INSTRUCTIONS FOR THE TASK: Retype the data exactly, so that every line matches the original.

-------------------------

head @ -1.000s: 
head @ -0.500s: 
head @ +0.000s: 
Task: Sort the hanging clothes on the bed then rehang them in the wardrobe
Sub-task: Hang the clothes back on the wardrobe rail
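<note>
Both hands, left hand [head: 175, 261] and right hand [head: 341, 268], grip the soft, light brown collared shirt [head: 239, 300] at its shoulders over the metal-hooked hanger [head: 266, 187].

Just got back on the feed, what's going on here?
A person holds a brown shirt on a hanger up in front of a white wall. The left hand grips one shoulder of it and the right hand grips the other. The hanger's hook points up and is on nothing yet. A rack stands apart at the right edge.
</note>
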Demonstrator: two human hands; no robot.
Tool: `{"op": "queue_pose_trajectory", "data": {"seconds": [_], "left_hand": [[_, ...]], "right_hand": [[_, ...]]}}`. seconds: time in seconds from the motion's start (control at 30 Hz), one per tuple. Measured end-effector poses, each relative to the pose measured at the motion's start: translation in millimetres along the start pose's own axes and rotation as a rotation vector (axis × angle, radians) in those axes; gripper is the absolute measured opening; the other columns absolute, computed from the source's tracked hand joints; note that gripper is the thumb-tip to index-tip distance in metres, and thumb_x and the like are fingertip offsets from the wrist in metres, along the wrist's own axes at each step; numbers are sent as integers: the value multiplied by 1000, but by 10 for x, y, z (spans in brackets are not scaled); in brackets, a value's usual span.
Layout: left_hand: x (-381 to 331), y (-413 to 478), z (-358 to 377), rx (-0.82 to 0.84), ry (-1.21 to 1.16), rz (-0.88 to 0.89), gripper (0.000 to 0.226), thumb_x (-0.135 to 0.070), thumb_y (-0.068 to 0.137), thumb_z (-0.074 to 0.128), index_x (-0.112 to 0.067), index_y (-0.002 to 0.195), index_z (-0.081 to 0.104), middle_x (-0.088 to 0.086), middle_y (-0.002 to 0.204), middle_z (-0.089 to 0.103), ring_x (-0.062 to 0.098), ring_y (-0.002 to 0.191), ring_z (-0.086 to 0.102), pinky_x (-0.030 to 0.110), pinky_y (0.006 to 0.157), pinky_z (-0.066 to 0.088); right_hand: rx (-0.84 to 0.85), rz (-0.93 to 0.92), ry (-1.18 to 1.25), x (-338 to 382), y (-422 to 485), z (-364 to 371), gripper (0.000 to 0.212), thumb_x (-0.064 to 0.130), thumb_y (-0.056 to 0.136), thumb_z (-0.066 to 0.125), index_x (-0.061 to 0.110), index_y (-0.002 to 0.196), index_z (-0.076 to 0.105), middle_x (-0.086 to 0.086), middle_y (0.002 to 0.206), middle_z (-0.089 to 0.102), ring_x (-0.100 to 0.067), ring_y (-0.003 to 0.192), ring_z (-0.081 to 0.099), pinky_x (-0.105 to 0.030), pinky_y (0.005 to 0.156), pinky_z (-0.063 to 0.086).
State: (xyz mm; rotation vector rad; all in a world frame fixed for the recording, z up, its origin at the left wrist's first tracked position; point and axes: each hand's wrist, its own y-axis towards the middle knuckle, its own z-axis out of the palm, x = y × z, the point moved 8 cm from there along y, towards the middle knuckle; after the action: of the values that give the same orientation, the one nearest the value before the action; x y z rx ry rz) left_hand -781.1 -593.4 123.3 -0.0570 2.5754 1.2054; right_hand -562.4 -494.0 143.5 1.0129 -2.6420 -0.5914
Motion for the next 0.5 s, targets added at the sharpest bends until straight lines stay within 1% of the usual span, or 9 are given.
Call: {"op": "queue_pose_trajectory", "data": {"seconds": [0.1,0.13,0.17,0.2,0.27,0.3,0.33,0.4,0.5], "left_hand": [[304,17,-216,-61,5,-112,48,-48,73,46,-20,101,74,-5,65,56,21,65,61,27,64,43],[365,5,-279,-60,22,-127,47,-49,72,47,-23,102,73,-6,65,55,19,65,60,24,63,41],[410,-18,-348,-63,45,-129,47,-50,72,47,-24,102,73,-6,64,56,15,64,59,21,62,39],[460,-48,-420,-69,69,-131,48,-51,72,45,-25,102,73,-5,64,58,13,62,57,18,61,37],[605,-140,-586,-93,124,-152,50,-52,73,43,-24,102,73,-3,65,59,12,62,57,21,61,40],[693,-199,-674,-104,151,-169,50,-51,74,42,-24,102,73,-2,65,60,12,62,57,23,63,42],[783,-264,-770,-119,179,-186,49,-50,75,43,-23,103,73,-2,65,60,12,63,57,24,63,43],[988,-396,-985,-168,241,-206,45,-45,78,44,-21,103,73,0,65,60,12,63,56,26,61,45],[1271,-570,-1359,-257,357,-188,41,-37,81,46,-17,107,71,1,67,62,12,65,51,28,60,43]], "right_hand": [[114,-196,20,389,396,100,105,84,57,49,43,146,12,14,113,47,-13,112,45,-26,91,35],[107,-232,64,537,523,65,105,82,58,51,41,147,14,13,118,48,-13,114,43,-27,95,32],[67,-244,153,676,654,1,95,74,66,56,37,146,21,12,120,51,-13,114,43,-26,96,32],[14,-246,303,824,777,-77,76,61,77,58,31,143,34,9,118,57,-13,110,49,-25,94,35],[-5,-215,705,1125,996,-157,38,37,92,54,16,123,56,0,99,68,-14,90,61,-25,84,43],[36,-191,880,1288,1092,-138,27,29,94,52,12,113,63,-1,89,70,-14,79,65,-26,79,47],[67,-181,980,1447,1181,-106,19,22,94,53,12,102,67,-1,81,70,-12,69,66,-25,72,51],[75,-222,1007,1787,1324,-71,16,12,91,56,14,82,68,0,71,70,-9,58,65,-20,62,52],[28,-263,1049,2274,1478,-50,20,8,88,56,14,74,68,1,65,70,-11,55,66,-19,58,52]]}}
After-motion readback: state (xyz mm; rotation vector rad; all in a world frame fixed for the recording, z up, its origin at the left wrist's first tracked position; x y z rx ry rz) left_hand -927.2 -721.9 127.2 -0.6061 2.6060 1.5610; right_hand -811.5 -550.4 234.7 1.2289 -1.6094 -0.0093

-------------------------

RESPONSE AREA:
head @ -1.000s: 
head @ -0.500s: 
head @ +0.000s: 
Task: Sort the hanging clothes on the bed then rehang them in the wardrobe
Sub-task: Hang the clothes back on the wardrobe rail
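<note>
Both hands, left hand [head: 175, 261] and right hand [head: 341, 268], grip the soft, light brown collared shirt [head: 239, 300] at its shoulders over the metal-hooked hanger [head: 266, 187].

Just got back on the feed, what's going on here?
A person holds a brown shirt on a hanger up in front of a white wall. The left hand grips one shoulder of it and the right hand grips the other. The hanger's hook points up and is on nothing yet. A rack stands apart at the right edge.
</note>
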Demonstrator: two human hands; no robot.
Tool: `{"op": "queue_pose_trajectory", "data": {"seconds": [_], "left_hand": [[_, ...]], "right_hand": [[_, ...]]}}`. seconds: time in seconds from the motion's start (control at 30 Hz), one per tuple. Measured end-effector poses, each relative to the pose measured at the motion's start: translation in millimetres along the start pose's own axes and rotation as a rotation vector (axis × angle, radians) in those axes; gripper is the absolute measured opening; the other columns absolute, computed from the source's tracked hand joints; note that gripper is the thumb-tip to index-tip distance in metres, and thumb_x and the like are fingertip offsets from the wrist in metres, along the wrist's own axes at each step; numbers are sent as integers: the value multiplied by 1000, but by 10 for x, y, z (spans in brackets are not scaled); in brackets, a value's usual span.
Layout: left_hand: x (-381 to 331), y (-413 to 478), z (-358 to 377), rx (-0.82 to 0.84), ry (-1.21 to 1.16), rz (-0.88 to 0.89), gripper (0.000 to 0.226), thumb_x (-0.135 to 0.070), thumb_y (-0.068 to 0.137), thumb_z (-0.074 to 0.128), index_x (-0.112 to 0.067), index_y (-0.002 to 0.195), index_z (-0.081 to 0.104), middle_x (-0.088 to 0.086), middle_y (-0.002 to 0.204), middle_z (-0.089 to 0.103), ring_x (-0.062 to 0.098), ring_y (-0.002 to 0.191), ring_z (-0.086 to 0.102), pinky_x (-0.030 to 0.110), pinky_y (0.006 to 0.157), pinky_z (-0.066 to 0.088); right_hand: rx (-0.84 to 0.85), rz (-0.93 to 0.92), ry (-1.18 to 1.25), x (-338 to 382), y (-422 to 485), z (-364 to 371), gripper (0.000 to 0.212), thumb_x (-0.064 to 0.130), thumb_y (-0.056 to 0.136), thumb_z (-0.066 to 0.125), index_x (-0.061 to 0.110), index_y (-0.002 to 0.196), index_z (-0.076 to 0.105), middle_x (-0.086 to 0.086), middle_y (0.002 to 0.206), middle_z (-0.089 to 0.102), ring_x (-0.100 to 0.067), ring_y (-0.003 to 0.192), ring_z (-0.081 to 0.099), pinky_x (-0.105 to 0.030), pinky_y (0.005 to 0.156), pinky_z (-0.063 to 0.086).
State: (xyz mm; rotation vector rad; all in a world frame fixed for the recording, z up, its origin at the left wrist's first tracked position; point and axes: each hand's wrist, its own y-axis towards the middle knuckle, its own z-axis out of the palm, x = y × z, the point moved 8 cm from there along y, towards the middle knuckle; after the action: of the values that give the same orientation, the one nearest the value before the action; x y z rx ry rz) left_hand -781.1 -593.4 123.3 -0.0570 2.5754 1.2054; right_hand -562.4 -494.0 143.5 1.0129 -2.6420 -0.5914
Motion for the next 0.5 s, targets added at the sharpest bends until straight lines stay within 1% of the usual span, or 9 are given.
Call: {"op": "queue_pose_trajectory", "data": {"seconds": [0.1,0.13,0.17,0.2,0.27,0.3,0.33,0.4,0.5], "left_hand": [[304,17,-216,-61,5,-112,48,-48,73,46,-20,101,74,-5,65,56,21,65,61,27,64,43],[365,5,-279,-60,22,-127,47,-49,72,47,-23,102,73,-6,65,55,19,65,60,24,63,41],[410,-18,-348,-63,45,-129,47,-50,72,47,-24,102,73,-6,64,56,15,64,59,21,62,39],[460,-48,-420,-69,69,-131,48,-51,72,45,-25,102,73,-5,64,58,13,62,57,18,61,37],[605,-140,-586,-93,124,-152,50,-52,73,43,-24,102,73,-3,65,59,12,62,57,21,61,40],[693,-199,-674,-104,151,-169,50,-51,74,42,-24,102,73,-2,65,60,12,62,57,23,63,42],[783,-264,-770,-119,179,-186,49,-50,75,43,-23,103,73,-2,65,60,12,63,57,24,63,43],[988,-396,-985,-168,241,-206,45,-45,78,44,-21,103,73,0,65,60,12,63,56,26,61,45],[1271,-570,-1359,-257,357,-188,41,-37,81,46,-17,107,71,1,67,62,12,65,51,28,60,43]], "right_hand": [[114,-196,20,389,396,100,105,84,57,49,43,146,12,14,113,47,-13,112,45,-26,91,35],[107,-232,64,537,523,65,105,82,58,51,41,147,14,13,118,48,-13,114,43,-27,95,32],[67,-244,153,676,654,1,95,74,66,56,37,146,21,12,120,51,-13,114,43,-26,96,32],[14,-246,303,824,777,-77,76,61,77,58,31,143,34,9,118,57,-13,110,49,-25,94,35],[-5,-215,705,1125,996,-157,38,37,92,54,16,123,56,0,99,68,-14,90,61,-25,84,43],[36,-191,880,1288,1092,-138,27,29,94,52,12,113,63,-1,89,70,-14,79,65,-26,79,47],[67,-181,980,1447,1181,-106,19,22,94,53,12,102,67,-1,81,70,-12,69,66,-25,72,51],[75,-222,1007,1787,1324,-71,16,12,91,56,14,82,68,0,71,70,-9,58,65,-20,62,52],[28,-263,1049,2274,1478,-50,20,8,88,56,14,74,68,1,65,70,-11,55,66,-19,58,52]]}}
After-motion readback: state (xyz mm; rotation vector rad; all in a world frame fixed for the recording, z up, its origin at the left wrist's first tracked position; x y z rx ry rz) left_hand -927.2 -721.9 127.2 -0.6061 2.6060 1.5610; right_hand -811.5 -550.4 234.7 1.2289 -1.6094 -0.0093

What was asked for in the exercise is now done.